* [Exercise] Only the text of the records below belongs in the answer, copied exactly, with pictures omitted.

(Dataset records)
= = = = = = =

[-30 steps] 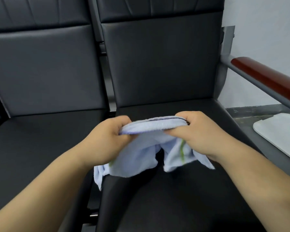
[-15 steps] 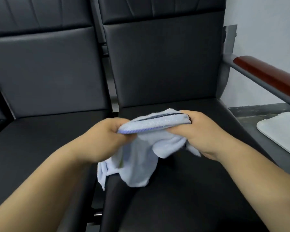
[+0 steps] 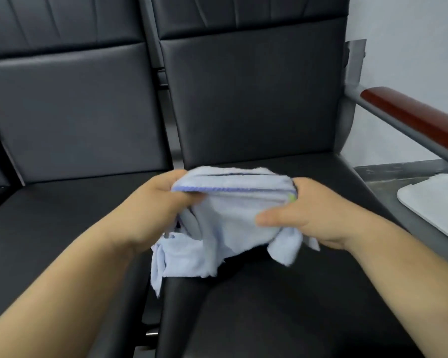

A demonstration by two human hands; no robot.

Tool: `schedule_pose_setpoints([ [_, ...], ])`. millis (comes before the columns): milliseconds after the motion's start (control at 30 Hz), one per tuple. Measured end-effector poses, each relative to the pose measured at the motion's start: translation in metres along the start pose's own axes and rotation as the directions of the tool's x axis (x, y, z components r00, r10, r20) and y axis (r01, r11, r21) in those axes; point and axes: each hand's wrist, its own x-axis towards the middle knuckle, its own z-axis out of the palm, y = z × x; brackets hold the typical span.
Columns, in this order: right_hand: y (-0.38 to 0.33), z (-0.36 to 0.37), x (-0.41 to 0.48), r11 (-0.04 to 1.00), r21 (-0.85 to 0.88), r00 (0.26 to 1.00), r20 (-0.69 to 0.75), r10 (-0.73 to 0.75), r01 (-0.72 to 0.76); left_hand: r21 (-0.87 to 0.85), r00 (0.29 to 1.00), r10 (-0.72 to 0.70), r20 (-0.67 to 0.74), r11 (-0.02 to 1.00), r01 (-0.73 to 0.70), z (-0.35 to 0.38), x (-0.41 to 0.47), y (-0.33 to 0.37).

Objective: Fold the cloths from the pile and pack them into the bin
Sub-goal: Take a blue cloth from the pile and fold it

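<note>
Both hands are clamped on one pale blue cloth (image 3: 233, 218), left hand (image 3: 161, 210) pinching its left edge, right hand (image 3: 311, 215) its right, above the black chair seat (image 3: 282, 293). Loose corners dangle near and left, so the fold could go crooked if they slip. No bin in sight.

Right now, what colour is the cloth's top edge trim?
Purple trim on the pale blue cloth; head view shows it.
</note>
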Motion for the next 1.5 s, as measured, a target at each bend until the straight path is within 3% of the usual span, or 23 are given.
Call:
schedule_pose_setpoints([
  [100,0.013,0.001,0.007,0.874,-0.471,0.987,0.035,0.159,-0.124,-0.246,1.000,0.030,0.002,0.969,-0.028,0.005,0.000,0.005],
  [167,0.020,-0.001,0.013,0.792,-0.589,0.985,-0.056,0.160,-0.163,-0.133,0.996,0.042,0.077,0.991,-0.031,0.004,-0.001,0.005],
  [233,0.019,-0.005,0.014,0.872,-0.466,0.986,-0.131,0.103,-0.153,0.272,0.983,0.005,0.181,0.961,-0.056,0.000,-0.003,0.001],
  [267,0.017,-0.006,0.012,0.932,-0.340,0.986,-0.145,0.079,-0.124,0.438,0.987,-0.031,0.160,0.898,-0.043,0.001,-0.003,-0.001],
  [300,0.015,-0.007,0.010,0.974,-0.206,0.988,-0.142,0.062,-0.091,0.489,0.995,-0.036,0.098,0.872,-0.016,0.002,-0.002,-0.002],
  [367,0.008,-0.007,0.007,0.999,-0.021,0.995,-0.092,0.023,-0.025,0.308,1.000,-0.004,-0.007,0.951,0.006,0.003,0.002,-0.007],
  [433,0.008,-0.005,0.005,1.000,0.000,1.000,-0.010,0.029,-0.029,0.015,0.999,0.011,-0.045,1.000,-0.010,0.002,0.004,-0.006],
  [500,0.011,-0.003,0.007,0.967,-0.240,0.995,0.028,0.099,-0.090,-0.205,0.999,0.019,-0.044,0.978,-0.028,0.001,0.008,-0.007],
  [567,0.017,-0.002,0.011,0.849,-0.507,0.986,-0.003,0.168,-0.147,-0.319,0.998,0.047,-0.041,0.946,-0.058,0.004,0.006,-0.002],
  [633,0.017,-0.003,0.013,0.823,-0.545,0.987,-0.098,0.129,-0.162,-0.291,0.994,0.078,0.075,0.955,-0.053,0.006,0.001,0.004],
  [700,0.015,-0.009,0.012,0.928,-0.351,0.980,-0.188,0.062,-0.126,0.028,0.981,0.062,0.184,0.997,-0.068,0.003,-0.004,0.008],
  [767,0.010,-0.012,0.008,0.993,-0.102,0.980,-0.198,0.031,-0.052,0.440,0.994,-0.001,0.109,0.897,-0.047,-0.002,-0.003,0.003],
  [800,0.007,-0.013,0.007,0.999,-0.039,0.987,-0.161,0.016,-0.022,0.495,0.999,0.001,0.034,0.869,-0.018,-0.004,0.000,0.000],
  [900,0.006,-0.009,0.006,0.997,0.062,0.999,0.033,0.042,-0.044,0.192,0.997,0.047,-0.068,0.981,-0.033,-0.005,0.004,-0.003],
  [933,0.009,-0.008,0.007,0.998,-0.012,0.996,0.062,0.070,-0.070,0.046,0.997,0.045,-0.069,0.998,-0.042,-0.007,0.005,-0.004],
  [1000,0.013,-0.005,0.010,0.924,-0.361,0.986,0.057,0.154,-0.123,-0.186,0.998,0.040,-0.055,0.981,-0.049,-0.006,0.007,-0.006],
  [1067,0.014,-0.003,0.012,0.826,-0.536,0.983,-0.044,0.179,-0.174,-0.288,0.998,0.055,0.011,0.956,-0.049,0.000,0.004,-0.002],
  [1133,0.013,-0.010,0.012,0.896,-0.413,0.985,-0.117,0.124,-0.162,-0.172,0.992,0.058,0.110,0.984,-0.039,0.004,0.001,0.001],
  [1200,0.009,-0.015,0.010,0.976,-0.183,0.986,-0.143,0.089,-0.114,0.189,0.987,-0.007,0.161,0.982,-0.024,0.002,0.002,-0.001],
  [1267,0.008,-0.016,0.007,0.995,-0.075,0.990,-0.127,0.059,-0.069,0.442,0.991,-0.062,0.114,0.897,0.005,-0.003,0.005,-0.010],
  [1333,0.009,-0.012,0.006,0.998,-0.016,0.996,-0.057,0.066,-0.067,0.397,0.999,-0.025,0.037,0.918,0.008,-0.005,0.006,-0.013],
  [1400,0.009,-0.012,0.006,0.993,-0.005,0.992,0.043,0.119,-0.119,0.223,0.999,0.045,0.000,0.974,-0.043,-0.005,0.005,-0.010],
  [1500,0.014,-0.009,0.007,0.921,-0.333,0.966,0.083,0.244,-0.203,-0.056,0.997,0.071,-0.034,0.996,-0.073,-0.003,0.005,-0.004],
])
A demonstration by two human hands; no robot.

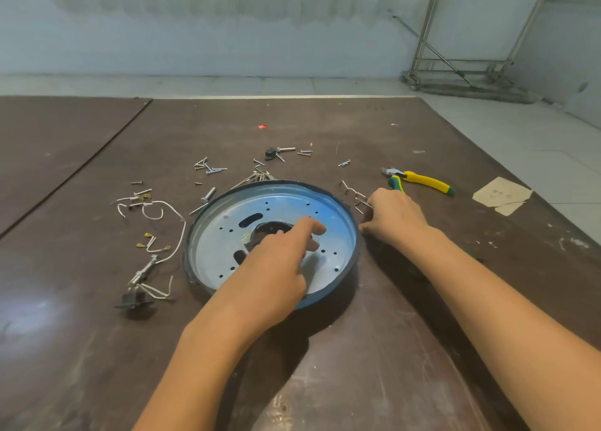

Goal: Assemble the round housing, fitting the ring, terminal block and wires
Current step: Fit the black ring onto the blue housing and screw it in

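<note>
At the centre of the round housing (221, 248), the left hand's (276, 268) fingers (312, 227) reach over the dark ring (271, 227), forefinger and thumb narrowly apart. Whether they pinch it cannot be told. The right hand (395, 215) curls beside the right rim, its grip hidden. Seating the ring seems the step in hand, and next it needs aligning with the hole. Wires (169, 209) lie to the left, pliers (422, 180) to the right, and the near tabletop (357, 365) gives room.

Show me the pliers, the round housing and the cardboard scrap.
pliers (426, 180), head view, yellow handle.
round housing (286, 207), head view, blue inner floor.
cardboard scrap (500, 193), head view, middle of larger piece.
</note>
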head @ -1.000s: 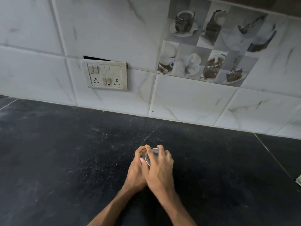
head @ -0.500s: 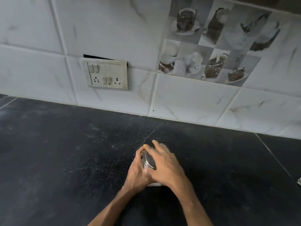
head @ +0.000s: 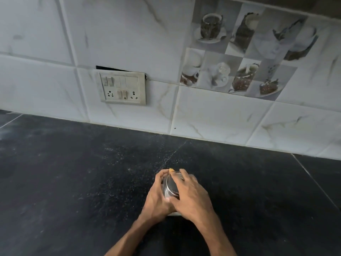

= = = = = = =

* [Task answer]
[-30 steps] 
[-15 steps] 
[+0 steps] 

A demonstration by two human hands; no robot.

Tool: `schedule_pose_setpoints([ [_, ...], ])`. millis (comes before the columns): milliseconds after the motion's start (control at 30 Hz), one per tuple. Measured end-effector poses, each relative to the pose measured at the motion's start: translation in metres along the start pose's own axes and rotation as the directions of the tool's x axis (x, y, z components r00, r10, r20) and y axis (r01, r11, r21) in those axes; point and axes: each hand's wrist, its own x-axis towards the middle knuckle, its own z-axis out of the palm, y = z × x; brackets hold the typical span.
Columns, in this order: right_hand: y (-0.38 to 0.33), z (-0.36 to 0.37), x (-0.41 to 0.48), r11 (-0.04 to 1.00), r21 (-0.85 to 0.88), r00 (0.26 to 1.00), r20 (-0.69 to 0.75), r10 (-0.73 to 0.75), r01 (-0.72 to 0.76); left_hand: r21 (-0.87 to 0.85), r00 (0.29 to 1.00), r10 (-0.72 to 0.70), r20 (-0.67 to 0.74), r11 (-0.02 to 1.00), r01 (-0.73 to 0.70), z (-0.35 to 0.38), x (-0.41 to 0.47), y (-0.33 to 0.37).

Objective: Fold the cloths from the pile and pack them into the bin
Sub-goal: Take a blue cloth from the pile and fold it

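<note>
Both hands are clamped on one pale blue cloth (image 3: 233, 218), left hand (image 3: 161, 210) pinching its left edge, right hand (image 3: 311, 215) its right, above the black chair seat (image 3: 282, 293). Loose corners dangle near and left, so the fold could go crooked if they slip. No bin in sight.

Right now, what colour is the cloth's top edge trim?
Purple trim on the pale blue cloth; head view shows it.
</note>
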Motion for the next 1.5 s, as measured, a target at each bend until the straight path is within 3% of the usual span, or 23 are given.
Call:
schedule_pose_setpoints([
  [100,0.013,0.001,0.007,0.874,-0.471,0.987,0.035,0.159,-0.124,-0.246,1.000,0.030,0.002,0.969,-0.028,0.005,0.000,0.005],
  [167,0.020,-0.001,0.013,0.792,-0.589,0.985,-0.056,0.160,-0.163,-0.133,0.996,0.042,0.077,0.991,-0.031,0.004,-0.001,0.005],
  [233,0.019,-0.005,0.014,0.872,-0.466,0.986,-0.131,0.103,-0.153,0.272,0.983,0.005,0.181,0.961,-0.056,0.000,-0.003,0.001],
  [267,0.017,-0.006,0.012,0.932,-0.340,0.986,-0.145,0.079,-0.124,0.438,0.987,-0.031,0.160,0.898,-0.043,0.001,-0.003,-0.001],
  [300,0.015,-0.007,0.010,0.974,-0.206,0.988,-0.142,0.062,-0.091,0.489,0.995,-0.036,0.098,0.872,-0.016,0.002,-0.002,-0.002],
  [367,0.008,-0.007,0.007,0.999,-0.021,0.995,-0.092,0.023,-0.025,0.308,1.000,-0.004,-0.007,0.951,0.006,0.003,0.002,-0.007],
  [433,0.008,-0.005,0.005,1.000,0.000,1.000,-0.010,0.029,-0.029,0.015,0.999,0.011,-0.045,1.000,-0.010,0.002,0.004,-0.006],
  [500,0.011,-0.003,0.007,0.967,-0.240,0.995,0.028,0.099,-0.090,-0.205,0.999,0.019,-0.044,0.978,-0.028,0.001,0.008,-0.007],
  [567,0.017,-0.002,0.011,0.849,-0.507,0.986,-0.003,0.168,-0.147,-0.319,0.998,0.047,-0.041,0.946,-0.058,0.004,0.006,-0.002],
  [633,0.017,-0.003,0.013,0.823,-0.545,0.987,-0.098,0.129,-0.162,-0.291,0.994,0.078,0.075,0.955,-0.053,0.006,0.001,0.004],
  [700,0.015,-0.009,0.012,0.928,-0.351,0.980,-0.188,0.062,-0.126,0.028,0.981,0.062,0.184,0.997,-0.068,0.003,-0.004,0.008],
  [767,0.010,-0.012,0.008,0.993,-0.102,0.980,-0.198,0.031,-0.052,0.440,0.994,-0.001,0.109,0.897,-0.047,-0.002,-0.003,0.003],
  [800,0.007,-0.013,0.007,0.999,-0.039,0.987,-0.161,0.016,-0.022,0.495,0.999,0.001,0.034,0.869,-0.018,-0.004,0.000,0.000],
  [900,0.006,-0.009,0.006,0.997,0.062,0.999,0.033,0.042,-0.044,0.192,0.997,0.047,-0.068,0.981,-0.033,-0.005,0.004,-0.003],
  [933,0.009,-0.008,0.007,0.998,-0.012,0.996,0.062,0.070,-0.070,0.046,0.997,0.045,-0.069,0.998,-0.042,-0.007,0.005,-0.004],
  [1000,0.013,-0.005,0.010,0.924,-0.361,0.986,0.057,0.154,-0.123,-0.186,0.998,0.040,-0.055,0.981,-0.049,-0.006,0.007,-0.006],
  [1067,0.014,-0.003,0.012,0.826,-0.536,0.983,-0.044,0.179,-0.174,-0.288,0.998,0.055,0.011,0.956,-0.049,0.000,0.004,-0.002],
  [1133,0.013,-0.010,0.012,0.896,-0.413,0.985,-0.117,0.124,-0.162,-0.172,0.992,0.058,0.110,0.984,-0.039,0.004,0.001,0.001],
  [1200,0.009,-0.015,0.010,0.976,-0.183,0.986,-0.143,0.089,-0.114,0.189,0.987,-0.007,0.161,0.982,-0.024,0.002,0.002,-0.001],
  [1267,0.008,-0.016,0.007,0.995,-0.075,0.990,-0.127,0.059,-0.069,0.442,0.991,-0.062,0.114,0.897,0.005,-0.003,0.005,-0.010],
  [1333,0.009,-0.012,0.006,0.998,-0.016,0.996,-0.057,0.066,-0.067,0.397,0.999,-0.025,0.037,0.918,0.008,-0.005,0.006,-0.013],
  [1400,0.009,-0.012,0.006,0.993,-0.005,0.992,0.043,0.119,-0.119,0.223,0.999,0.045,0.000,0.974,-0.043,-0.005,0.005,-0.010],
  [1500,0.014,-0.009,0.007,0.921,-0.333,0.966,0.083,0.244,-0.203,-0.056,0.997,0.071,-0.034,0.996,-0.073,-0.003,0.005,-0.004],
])
A demonstration by two human hands; no robot.


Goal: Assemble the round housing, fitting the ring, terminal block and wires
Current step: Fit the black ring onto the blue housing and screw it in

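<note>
At the centre of the round housing (221, 248), the left hand's (276, 268) fingers (312, 227) reach over the dark ring (271, 227), forefinger and thumb narrowly apart. Whether they pinch it cannot be told. The right hand (395, 215) curls beside the right rim, its grip hidden. Seating the ring seems the step in hand, and next it needs aligning with the hole. Wires (169, 209) lie to the left, pliers (422, 180) to the right, and the near tabletop (357, 365) gives room.

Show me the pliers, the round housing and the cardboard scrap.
pliers (426, 180), head view, yellow handle.
round housing (286, 207), head view, blue inner floor.
cardboard scrap (500, 193), head view, middle of larger piece.
</note>
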head @ -1.000s: 
head @ -0.500s: 
head @ +0.000s: 

There is nothing else to add to the answer.